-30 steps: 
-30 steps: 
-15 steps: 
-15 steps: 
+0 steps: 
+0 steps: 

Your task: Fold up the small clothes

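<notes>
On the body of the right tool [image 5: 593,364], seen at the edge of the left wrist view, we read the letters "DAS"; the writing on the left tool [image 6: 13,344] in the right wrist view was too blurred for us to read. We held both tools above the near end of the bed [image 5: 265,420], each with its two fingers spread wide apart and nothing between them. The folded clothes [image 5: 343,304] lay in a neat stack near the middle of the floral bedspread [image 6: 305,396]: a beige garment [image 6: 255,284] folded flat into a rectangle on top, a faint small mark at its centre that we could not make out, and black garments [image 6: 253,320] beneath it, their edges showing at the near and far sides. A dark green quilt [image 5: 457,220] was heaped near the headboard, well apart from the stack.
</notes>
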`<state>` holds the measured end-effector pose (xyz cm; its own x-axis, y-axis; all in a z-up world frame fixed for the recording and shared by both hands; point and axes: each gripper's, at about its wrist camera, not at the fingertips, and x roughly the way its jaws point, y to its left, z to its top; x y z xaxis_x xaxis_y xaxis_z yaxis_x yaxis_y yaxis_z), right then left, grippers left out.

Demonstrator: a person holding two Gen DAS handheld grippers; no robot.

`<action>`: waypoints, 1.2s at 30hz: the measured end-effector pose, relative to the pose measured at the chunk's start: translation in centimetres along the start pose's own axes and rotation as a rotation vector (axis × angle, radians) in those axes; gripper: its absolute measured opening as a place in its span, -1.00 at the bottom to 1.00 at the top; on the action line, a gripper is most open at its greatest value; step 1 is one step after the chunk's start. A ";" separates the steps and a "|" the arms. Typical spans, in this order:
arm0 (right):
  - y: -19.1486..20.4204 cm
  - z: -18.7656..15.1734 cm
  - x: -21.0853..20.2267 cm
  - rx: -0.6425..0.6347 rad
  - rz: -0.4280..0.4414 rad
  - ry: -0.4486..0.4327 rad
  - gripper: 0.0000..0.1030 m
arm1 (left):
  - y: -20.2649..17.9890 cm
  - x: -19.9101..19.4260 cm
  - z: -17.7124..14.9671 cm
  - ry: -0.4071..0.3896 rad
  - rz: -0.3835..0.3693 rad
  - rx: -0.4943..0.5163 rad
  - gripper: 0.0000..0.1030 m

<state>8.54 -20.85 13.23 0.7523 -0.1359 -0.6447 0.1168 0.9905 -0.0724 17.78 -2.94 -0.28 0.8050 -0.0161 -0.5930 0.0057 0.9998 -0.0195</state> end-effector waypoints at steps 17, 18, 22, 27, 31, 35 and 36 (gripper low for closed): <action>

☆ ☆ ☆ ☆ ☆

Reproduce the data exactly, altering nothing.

▶ **Answer space**:
-30 steps: 
-30 steps: 
-15 steps: 
-15 steps: 
+0 steps: 
+0 steps: 

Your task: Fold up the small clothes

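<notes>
On the body of the right tool [image 5: 593,364], seen at the edge of the left wrist view, we read the letters "DAS"; the writing on the left tool [image 6: 13,344] in the right wrist view was too blurred for us to read. We held both tools above the near end of the bed [image 5: 265,420], each with its two fingers spread wide apart and nothing between them. The folded clothes [image 5: 343,304] lay in a neat stack near the middle of the floral bedspread [image 6: 305,396]: a beige garment [image 6: 255,284] folded flat into a rectangle on top, a faint small mark at its centre that we could not make out, and black garments [image 6: 253,320] beneath it, their edges showing at the near and far sides. A dark green quilt [image 5: 457,220] was heaped near the headboard, well apart from the stack.
</notes>
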`<state>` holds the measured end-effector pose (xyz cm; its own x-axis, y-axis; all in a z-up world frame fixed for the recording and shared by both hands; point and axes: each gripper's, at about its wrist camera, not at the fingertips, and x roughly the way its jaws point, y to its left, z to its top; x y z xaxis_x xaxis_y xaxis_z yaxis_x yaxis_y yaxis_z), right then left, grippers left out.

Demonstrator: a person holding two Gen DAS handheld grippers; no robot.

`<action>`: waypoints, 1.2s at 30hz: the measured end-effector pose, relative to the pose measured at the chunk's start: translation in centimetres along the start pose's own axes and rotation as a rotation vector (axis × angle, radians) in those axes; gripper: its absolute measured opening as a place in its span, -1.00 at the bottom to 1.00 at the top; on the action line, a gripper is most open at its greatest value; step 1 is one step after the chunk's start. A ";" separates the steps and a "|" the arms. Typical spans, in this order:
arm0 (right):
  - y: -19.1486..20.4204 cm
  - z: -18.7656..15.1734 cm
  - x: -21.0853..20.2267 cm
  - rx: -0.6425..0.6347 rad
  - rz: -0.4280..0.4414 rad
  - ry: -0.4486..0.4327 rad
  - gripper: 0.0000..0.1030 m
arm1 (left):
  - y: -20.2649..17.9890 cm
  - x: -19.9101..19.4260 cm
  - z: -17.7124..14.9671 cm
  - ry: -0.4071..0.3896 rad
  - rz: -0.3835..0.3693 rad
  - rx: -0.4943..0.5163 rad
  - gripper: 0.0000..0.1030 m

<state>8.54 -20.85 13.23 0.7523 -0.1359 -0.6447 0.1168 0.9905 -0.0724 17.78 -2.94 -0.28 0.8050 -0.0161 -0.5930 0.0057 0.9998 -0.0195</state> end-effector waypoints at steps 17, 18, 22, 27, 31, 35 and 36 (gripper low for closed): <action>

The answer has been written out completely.